Bloomberg has been critical of Democratic proposals for a Medicare-for-all system that would effectively end private insurance. He has publicly lobbied against Trump's trade war with China, where his company does business, as a job-killing mistake. He has supported increases in income-tax rates for the wealthiest Americans but has dismissed as probably unconstitutional the proposal by Sen. Elizabeth Warren, D-Mass., for a wealth tax on the assets of billionaires such as himself.
"We need a healthy economy, and we shouldn't be embarrassed about our system," he said on a February visit to New Hampshire. "If you want to look at a system that's non-capitalistic, just take a look at what was perhaps the wealthiest country in the world, and today, people are starving to death - it's called Venezuela."
Bloomberg attempted to address his greatest vulnerability with the key Democratic demographic of black voters Sunday, when he apologized for the mayoral policy that allowed New York police to stop and frisk people simply for appearing suspicious. The policy disproportionately targeted black and Latino residents.
"Today, I want you to know that I realize back then, I was wrong," Bloomberg said at a predominantly black megachurch in Brooklyn.
In recent years, Bloomberg has been one of the biggest donors to federal elections, to liberal groups such as Planned Parenthood and to an effort to close coal-fired power plants with the Sierra Club.
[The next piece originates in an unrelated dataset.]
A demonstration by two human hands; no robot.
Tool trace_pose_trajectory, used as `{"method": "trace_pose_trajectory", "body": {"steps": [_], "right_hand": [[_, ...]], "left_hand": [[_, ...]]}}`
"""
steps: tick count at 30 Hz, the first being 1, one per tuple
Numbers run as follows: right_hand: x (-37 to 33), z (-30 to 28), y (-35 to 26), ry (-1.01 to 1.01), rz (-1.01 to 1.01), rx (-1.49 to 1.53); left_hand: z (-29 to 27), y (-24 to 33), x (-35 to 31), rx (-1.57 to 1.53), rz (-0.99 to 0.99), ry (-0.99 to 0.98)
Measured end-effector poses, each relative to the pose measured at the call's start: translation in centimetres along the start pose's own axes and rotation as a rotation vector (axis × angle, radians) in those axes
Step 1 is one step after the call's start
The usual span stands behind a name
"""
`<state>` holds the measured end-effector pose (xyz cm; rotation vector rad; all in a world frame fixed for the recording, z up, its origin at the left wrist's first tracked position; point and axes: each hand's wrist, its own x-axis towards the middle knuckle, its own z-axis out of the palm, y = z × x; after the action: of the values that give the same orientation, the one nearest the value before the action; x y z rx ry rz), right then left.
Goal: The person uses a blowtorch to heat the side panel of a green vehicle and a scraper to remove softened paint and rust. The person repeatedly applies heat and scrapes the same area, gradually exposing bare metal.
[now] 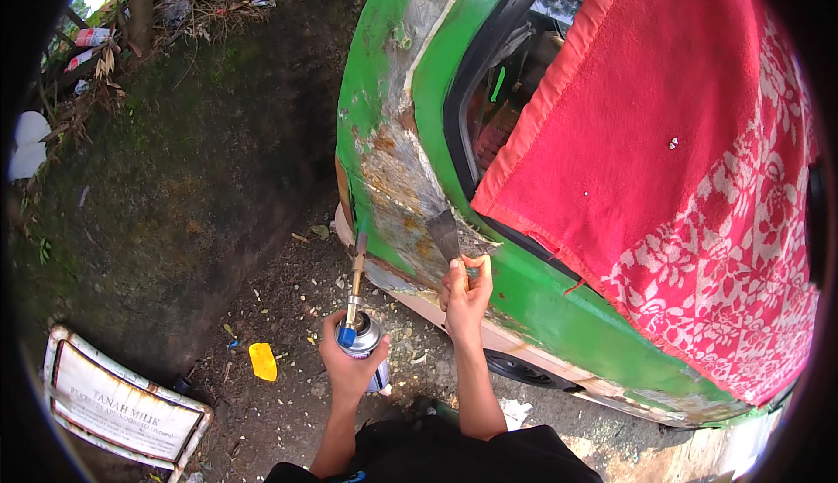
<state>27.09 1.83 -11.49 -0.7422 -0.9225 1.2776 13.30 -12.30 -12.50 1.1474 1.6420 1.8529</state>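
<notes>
My left hand [349,365] is wrapped round a gas torch [356,295], a canister with a blue knob and a metal nozzle tilted up toward the green car body [546,295]. I cannot make out a flame. In my right hand [467,300] is a scraper [443,232] with a flat, dark blade. The blade lies against a patch of stripped, rusty metal [393,182] below the car window. Cracked, lifted paint or filler edges the patch near the blade's tip. My right fingers hide the scraper's handle.
A red floral blanket [663,134] drapes over the car's window and side. On the dirt ground lies a yellow scrap [262,362]. A rusty-edged white sign [122,404] stands at the lower left. Beyond the car's left side is a dark, mossy wall [192,160].
</notes>
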Motion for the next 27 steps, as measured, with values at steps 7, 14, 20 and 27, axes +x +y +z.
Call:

He has also been a major backer of smoking-cessation efforts around the world. He will become the second Democratic billionaire in the race; another heavyweight donor, Tom Steyer, with a net worth estimated at less than $2 billion, joined the contest in July.
In 2016, Bloomberg pollster Doug Schoen produced projections that showed the former mayor with a clear shot at winning an electoral-college majority in a three-way contest against Sen. Bernie Sanders, I-Vt., and Trump, largely by winning pluralities in swing states such as Florida, Michigan, Wisconsin and North Carolina. Schoen found a three-way contest with Trump and Clinton more difficult.
Ultimately, Bloomberg opted not to run for president on a third-party ticket in 2016, because he said he feared he would risk Trump's election. In March, Bloomberg ruled out a separate campaign for the Democratic nomination because he said he was "clear-eyed about the difficulty of winning the Democratic nomination in such a crowded field."
But Bloomberg has long boasted of having a historically high tolerance for political risk. In an interview in November 2018, he recalled fondly the steep odds he faced when he was considering his first run for New York mayor, as a Republican.
"I said, 'Can I win?' " Bloomberg recalled of a conversation he had with his pollster Schoen. "And he said, 'No, no chance.' "
Schoen predicted Bloomberg would get only a third of the vote. But Bloomberg ran anyway, spending $74 million on a campaign that concluded shortly after the Sept. 11, 2001, attacks. He won with 50.% of the vote.